■ **Problem to solve**
Report back the lines in this listing that carry the string "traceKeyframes".
== Segment start ==
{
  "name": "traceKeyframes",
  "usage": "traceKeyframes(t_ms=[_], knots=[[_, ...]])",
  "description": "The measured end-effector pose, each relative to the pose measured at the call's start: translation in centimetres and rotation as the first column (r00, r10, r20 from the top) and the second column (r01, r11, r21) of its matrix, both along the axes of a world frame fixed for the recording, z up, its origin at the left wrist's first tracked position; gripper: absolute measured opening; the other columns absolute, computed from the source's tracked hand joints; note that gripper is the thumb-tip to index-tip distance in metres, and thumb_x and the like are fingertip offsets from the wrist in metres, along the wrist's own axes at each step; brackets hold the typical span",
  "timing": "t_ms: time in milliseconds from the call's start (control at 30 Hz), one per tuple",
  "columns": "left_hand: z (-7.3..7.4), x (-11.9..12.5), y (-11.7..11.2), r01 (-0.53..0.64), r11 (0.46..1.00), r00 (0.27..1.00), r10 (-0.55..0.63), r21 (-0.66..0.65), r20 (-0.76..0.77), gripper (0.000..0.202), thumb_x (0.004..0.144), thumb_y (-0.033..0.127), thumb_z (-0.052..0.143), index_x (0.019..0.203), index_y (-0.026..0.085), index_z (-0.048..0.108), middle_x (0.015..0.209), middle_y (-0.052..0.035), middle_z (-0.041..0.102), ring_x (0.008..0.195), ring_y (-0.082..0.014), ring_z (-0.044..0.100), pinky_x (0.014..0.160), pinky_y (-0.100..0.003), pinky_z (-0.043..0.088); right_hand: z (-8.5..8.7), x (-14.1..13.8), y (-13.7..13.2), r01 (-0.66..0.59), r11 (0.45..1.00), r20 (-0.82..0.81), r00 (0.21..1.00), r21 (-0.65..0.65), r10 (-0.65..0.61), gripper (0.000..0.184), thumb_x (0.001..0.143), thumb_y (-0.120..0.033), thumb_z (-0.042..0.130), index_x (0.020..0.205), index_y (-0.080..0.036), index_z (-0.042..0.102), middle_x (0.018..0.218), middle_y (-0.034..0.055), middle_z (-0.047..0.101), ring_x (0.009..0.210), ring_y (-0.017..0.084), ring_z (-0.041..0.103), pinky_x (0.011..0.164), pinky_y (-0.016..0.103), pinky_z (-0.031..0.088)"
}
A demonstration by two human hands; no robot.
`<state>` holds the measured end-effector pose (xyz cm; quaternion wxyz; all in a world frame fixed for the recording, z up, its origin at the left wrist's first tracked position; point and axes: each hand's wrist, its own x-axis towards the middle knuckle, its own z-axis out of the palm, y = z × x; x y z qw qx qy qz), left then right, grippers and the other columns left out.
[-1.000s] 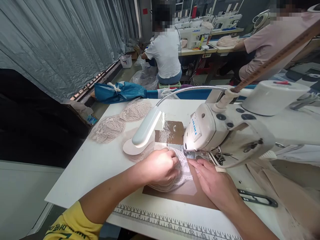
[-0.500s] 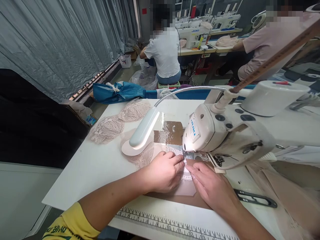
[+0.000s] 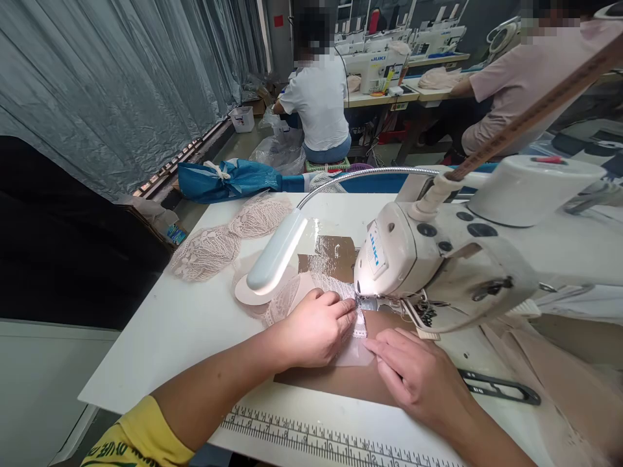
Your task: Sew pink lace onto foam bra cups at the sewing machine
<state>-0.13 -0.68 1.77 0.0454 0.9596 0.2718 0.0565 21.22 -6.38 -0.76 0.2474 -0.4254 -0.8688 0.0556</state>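
A pale pink lace bra piece lies under the needle area of the white sewing machine, its white trim running toward me. My left hand presses on the lace just left of the needle, fingers bent and close together; its thumb is mostly hidden. At the near right edge of the piece, my right hand has its index fingertip on the sheer fabric, with the thumb drawn in below. The needle tip itself is hard to make out behind my left fingertips.
A lamp on a bent metal neck hangs over the work. Lace cups lie at the table's far left. A printed ruler runs along the front edge. A black slotted tool lies right of my hand. Two people sit farther back.
The bra piece has moved away from me toward the needle, leaving less trim in front. My left hand has shifted slightly forward; my right hand has slid a little nearer me.
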Motion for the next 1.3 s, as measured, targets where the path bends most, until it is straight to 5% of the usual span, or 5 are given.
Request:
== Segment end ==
■ **Result for this task**
  "name": "traceKeyframes",
  "usage": "traceKeyframes(t_ms=[_], knots=[[_, ...]])",

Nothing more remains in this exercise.